• **WHAT THIS TASK INVOLVES**:
Keep each line of the material that includes "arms", and leave out the rest.

• **COLLECTED DATA**:

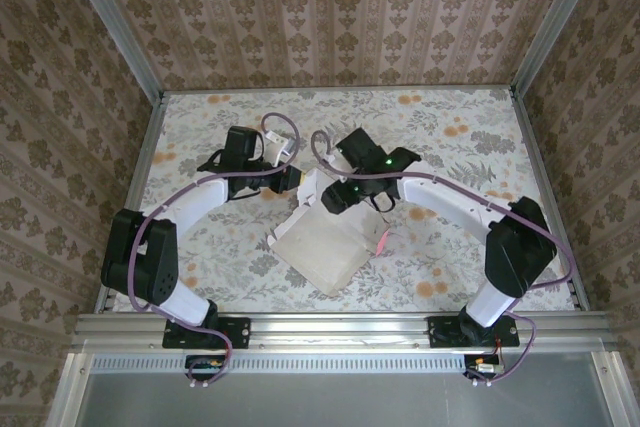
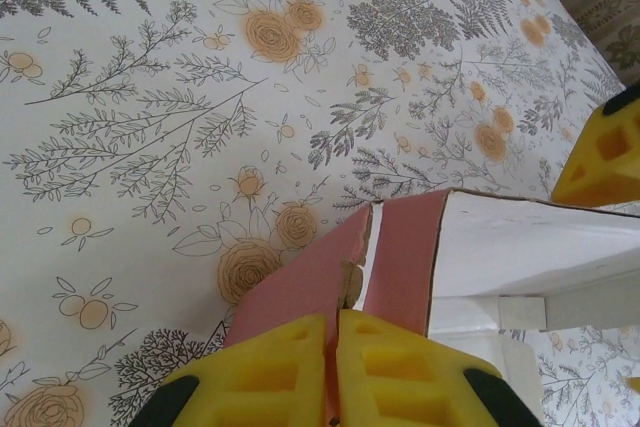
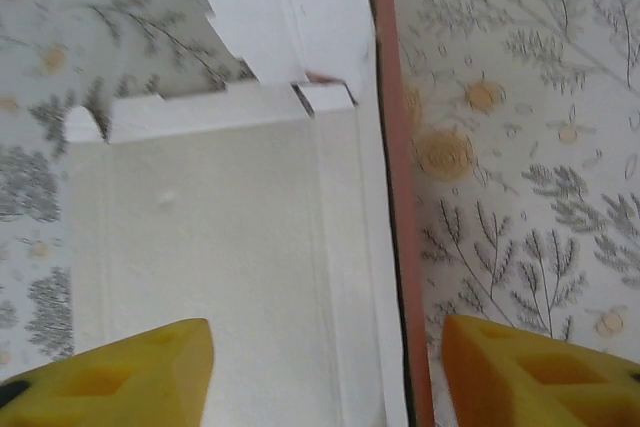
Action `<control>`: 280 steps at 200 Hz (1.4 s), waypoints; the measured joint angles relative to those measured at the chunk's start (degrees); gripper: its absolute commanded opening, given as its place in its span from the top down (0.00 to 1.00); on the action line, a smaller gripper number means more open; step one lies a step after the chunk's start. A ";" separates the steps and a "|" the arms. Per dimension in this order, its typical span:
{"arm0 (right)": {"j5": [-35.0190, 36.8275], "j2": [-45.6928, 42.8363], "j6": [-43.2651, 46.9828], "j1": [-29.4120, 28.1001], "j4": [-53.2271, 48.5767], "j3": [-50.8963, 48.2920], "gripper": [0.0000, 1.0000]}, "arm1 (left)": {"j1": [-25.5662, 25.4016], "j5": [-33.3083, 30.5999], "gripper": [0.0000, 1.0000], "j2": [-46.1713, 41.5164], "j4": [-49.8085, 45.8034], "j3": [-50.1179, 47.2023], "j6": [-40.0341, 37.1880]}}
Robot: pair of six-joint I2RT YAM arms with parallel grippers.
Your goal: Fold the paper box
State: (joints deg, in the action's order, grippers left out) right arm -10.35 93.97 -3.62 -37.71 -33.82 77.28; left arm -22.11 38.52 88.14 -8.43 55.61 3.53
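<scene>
Here we see left gripper clamped on a pink flap of the paper box | right gripper spread apart, straddling its raised wall.

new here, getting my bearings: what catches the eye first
The half-folded paper box lies mid-table, pale inner side up, on a floral tablecloth. The left claw is shut on a pink flap at its far left corner, while the right claw stands open astride a raised pink side wall.
</scene>
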 measured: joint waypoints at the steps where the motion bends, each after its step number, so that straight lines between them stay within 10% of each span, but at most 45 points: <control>1: -0.15 -0.02 -0.07 0.04 0.07 0.04 0.29 | 0.00 0.00 0.91 0.00 0.00 0.00 0.00; 103: -12.92 2.71 -15.98 12.37 20.98 -0.42 0.32 | -0.11 -0.42 0.90 0.00 0.07 0.00 -0.17; 280: -19.30 10.82 -25.38 11.17 38.18 -7.32 0.35 | -0.11 -0.44 0.90 0.00 0.55 0.00 -0.13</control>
State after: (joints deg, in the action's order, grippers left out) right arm -29.65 104.79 -28.99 -26.55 4.36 69.95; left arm -22.22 38.09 88.14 -7.88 55.61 3.40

• **EXPECTED OUTPUT**:
Action `<control>`: 280 steps at 200 Hz (1.4 s), waypoints; the measured joint angles relative to those measured at the chunk's start (degrees); gripper: its absolute commanded opening, given as its place in its span from the top down (0.00 to 1.00); on the action line, a smaller gripper number means more open; step one lies a step after the chunk's start. A ";" separates the steps and a "|" the arms. Per dimension in this order, its typical span:
Robot: pair of six-joint I2RT YAM arms with parallel grippers.

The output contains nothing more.